### REQUIRED ACTION
Give the data again exactly, without images.

### SOURCE DATA
=== Section Start ===
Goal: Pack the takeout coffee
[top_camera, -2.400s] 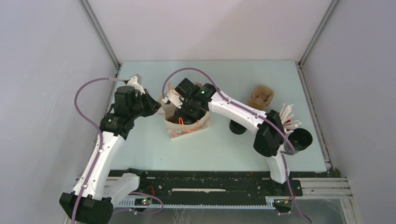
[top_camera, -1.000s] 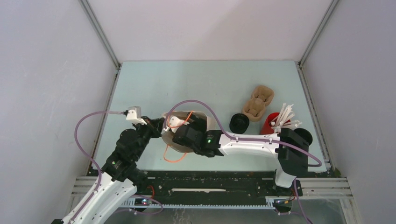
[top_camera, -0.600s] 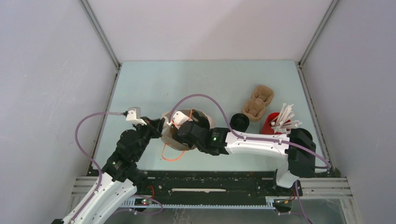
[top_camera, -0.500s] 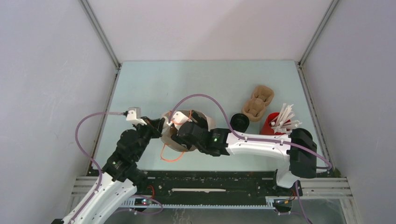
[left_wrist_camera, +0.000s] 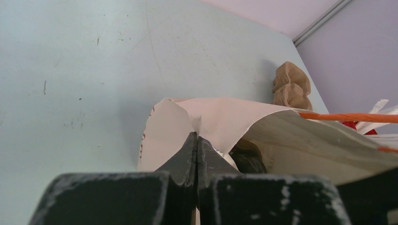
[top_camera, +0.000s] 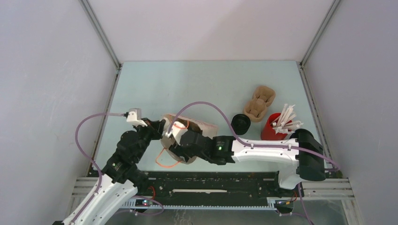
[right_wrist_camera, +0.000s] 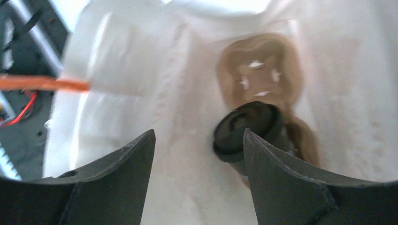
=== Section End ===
### EXERCISE OUTPUT
Goal: Pack the takeout coffee
[top_camera, -2.400s] 
[top_camera, -1.000s] 
[top_camera, -0.600s] 
[top_camera, -0.500s] 
[left_wrist_camera, +0.000s] 
[top_camera, +0.000s] 
[right_wrist_camera, +0.000s] 

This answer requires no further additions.